A diversidade cultural sobrepõe-se à biodiversidade. A diversidade cultural está para a espécie humana, assim como a biodiversidade está para as outras espécies, seja natural ou manipulada pela espécie humana. A diversidade humana fenotípica foi consequentemente absorvida pela cultura. E é importante distinguir bem os dois domínios para não recriar, mesmo involuntariamente, os discursos racistas e não científicos. Nessa ótica, as diferenças culturais aparecem como mais importantes.

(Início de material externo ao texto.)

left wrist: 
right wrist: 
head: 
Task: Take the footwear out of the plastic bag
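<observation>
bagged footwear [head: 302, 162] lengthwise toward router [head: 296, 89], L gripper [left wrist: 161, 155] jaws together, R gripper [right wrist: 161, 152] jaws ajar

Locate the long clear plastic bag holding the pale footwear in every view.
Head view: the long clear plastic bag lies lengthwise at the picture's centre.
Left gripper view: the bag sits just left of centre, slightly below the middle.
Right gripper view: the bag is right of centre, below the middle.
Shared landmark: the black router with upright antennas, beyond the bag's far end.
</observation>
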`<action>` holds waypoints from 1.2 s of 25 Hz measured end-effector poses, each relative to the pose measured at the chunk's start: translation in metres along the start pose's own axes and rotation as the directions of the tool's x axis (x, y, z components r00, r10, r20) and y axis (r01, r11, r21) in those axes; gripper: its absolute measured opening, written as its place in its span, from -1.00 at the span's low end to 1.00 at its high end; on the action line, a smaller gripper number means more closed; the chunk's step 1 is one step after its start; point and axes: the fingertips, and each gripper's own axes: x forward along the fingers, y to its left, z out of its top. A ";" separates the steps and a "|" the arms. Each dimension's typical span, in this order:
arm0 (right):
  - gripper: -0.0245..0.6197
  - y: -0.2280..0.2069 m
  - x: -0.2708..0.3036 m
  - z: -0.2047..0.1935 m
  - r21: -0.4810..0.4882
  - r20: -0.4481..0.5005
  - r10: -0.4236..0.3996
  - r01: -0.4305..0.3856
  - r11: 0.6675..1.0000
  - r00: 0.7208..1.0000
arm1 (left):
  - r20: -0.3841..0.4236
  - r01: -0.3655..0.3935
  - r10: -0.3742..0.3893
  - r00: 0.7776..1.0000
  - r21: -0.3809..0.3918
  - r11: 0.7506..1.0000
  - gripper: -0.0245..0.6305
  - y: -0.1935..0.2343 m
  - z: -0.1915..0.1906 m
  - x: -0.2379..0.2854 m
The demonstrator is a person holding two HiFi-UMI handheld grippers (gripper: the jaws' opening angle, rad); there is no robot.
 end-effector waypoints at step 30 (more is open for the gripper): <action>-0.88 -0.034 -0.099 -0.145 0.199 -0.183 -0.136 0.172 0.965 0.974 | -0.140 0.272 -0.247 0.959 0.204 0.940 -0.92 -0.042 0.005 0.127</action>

O homo sapiens sapiens conheceu curtos períodos de isolamento que deu origem a diversos grupos étnicos. Mas o processo de globalização mais antigo processado pelas grandes migrações do passado, levou à mestiçagem que, apesar de tudo, acabou por ser mais nítida ao nível da cultua do que ao nível fenotípico. Por outro lado, até as culturas sociais isoladas, muito poucas sobreviveram isoladas tempo suficiente para gerar diferenças genéticas muito substanciais. Para que as características fenotípicas (anatómicas) se evidenciassem, seria necessário uma cultura manter-se isolada por mais tempo do que aquele que precedeu a época dos grandes fenómenos migratórios. Isto não significa que as forças da seleção natural não continuem a operar em populações humanas, só que essas forças precisam de muitos milhares de anos para que os seus resultados sejam visíveis. Existe a evidência de que determinadas regiões do genoma sofreram seleção direcional nos últimos 15 mil anos. Mas também há dados científicos para dizer que antes do início do Paleolítico Superior, há cerca de 50 mil anos, já existiam como expressão cultural universal, a língua falada, a música e o desenho.